Let us write [m]p for the machine proves p, and [1]p by I know p. f is for "0=1", say. The error by Lucas and Penrose is that we know that the machine is consistent (even correct) so we can say

   [m]f -> f

But the machine cannot, so I am superior to that machine. But if we are machine, we can't say [m]f -> f with m being my body-machine. Oh, said Penrose, but we, human, knows [1]f -> f, and we would know that [1] = [m] if we believe in mechanism. But that is wrong, we don't know that [1] = [m]. We can only bet on it, and the machine can do that bet too. In fact the machine can define its own knowledge for each particular proposition by [1]p = [m]p & p, like us, and realise that this can only belong to its own G* minus G, by *assuming* its own correctness at the metalevel. Then she is computationalist, but remain consistent only if she does not assume this at the ground level. She has to admit that to enter the telportation box, his hope to survive cannot be justified, making its own belief in computationalist into an act of faith. Its modesty requires it mentionning it is theology.






There is an implicit assumption of being awake, or not dreaming, but still no inference, nor does it use language,

Who does proofs without language?

The experiencer, or intuitionists mathematicians. Not to confuse with the metamathematics of intuitionism. When you put your hand in the fire, you don't say: I don't understand could you elaborate on the proof? You just put your hand quickly of the fire, without needing to verify a proof.





at least not necessarily. The smoke detector detects smoke through it senses, and so believe in some representational sense that there is smoke (the [](smoke)), and ... there is smoke (the p of []p & p).

Which is an instance of physical perception - not logical proof.

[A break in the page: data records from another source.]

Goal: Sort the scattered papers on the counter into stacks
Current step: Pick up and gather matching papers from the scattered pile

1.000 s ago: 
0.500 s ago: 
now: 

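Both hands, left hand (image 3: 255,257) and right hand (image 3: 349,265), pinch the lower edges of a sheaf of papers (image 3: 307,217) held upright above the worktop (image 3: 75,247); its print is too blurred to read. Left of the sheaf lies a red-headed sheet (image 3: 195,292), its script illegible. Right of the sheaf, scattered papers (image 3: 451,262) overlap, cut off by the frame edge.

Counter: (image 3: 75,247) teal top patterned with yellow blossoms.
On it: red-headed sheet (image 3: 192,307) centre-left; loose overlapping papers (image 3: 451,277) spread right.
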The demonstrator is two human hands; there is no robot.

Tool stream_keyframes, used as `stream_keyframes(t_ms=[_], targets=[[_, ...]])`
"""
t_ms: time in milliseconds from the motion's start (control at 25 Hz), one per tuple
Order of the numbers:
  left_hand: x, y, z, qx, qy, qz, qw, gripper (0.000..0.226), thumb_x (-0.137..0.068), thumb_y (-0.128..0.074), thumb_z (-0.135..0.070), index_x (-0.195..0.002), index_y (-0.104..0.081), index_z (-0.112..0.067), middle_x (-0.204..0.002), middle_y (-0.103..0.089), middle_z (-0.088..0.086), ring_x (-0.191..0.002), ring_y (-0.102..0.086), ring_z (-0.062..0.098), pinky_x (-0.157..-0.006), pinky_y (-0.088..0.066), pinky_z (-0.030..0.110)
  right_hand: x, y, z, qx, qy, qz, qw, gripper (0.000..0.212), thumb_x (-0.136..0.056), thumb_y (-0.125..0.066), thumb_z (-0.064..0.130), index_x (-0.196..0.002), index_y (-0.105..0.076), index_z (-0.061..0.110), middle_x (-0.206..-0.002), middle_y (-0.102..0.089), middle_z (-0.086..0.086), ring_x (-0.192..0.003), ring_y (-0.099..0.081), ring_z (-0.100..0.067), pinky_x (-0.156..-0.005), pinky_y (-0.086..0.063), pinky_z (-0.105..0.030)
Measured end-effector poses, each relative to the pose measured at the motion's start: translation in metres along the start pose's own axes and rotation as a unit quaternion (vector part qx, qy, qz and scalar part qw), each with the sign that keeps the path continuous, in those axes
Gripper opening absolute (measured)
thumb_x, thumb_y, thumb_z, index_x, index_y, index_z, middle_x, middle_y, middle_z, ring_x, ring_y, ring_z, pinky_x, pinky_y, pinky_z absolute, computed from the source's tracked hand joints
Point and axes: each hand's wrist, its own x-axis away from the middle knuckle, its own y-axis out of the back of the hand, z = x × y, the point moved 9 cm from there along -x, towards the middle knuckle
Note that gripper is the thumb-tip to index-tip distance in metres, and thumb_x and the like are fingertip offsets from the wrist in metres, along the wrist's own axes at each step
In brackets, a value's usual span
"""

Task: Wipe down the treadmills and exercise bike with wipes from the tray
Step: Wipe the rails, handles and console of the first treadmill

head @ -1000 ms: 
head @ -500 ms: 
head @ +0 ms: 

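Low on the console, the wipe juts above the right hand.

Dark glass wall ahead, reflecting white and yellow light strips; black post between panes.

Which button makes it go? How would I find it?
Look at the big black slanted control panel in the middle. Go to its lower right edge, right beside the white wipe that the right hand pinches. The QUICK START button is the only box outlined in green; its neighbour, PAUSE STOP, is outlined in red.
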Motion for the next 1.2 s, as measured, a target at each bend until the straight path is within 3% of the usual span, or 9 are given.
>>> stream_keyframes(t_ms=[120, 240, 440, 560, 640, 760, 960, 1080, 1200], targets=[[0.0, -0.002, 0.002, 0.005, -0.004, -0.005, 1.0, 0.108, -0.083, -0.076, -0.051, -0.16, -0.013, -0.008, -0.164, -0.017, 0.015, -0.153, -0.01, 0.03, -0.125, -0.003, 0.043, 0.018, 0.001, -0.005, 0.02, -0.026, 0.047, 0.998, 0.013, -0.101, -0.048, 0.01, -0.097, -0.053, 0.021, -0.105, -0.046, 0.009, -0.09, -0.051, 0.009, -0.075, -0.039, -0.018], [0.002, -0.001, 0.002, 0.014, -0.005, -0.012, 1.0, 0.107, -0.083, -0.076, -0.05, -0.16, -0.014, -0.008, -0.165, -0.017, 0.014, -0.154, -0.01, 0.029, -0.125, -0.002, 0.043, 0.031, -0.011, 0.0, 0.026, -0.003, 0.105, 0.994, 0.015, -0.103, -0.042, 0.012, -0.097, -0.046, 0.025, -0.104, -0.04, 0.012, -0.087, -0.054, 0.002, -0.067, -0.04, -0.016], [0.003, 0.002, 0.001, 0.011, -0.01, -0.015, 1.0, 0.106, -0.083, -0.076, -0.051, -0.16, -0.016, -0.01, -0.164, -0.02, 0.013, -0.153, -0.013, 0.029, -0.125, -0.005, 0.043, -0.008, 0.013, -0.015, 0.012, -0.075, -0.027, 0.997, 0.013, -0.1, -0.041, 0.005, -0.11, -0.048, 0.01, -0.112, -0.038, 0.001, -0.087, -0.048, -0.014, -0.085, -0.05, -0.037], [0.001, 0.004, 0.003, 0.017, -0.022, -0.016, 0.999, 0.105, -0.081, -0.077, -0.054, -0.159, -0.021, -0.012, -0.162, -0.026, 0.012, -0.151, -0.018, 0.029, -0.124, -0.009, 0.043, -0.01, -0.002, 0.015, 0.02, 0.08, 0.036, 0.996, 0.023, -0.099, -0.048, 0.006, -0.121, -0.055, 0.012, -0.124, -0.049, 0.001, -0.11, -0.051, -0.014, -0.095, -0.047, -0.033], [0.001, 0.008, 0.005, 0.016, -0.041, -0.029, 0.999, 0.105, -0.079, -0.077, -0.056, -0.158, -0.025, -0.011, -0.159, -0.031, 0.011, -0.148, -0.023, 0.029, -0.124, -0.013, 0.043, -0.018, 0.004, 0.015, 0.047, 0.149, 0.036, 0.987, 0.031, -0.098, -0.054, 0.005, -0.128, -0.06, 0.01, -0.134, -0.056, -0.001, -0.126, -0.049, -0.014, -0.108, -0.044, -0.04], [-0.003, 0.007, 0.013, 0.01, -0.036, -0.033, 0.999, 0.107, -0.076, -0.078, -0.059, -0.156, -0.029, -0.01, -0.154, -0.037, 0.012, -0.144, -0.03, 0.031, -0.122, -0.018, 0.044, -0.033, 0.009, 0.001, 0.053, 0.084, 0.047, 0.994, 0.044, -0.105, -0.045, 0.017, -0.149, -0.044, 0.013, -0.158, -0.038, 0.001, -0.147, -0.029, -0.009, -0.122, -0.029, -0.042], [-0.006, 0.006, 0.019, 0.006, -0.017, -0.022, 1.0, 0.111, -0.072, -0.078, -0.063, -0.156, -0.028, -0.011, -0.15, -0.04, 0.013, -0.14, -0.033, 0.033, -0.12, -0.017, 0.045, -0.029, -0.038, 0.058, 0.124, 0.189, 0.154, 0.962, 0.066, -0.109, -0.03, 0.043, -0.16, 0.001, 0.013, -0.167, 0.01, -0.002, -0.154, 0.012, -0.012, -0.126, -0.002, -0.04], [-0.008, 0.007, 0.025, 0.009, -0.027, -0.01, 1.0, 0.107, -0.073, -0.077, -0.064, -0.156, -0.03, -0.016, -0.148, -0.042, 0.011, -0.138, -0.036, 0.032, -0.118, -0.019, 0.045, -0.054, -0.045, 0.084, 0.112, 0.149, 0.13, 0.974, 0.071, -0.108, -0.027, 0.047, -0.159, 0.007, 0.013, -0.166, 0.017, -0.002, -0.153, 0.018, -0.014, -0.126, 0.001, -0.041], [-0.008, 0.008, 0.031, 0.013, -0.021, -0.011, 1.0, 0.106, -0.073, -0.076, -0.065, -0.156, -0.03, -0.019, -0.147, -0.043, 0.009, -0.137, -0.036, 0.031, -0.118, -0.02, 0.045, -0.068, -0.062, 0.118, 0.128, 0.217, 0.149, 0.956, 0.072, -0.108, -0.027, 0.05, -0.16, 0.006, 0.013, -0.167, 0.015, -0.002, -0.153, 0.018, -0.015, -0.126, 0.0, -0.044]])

Yes. That's the point. And when we do informal proof, like in math, physics, etc., there is always a stage when that happens. The personal conviction is always beyond language, and as such non communicable/ justifiable. It is relatively communicable in between entities agreeing on some intuitive truth, like 0 ≠ s(x). That requires some faith in at least one reality, like the standard model of number theory, or a physical world, or Zeus, whatever.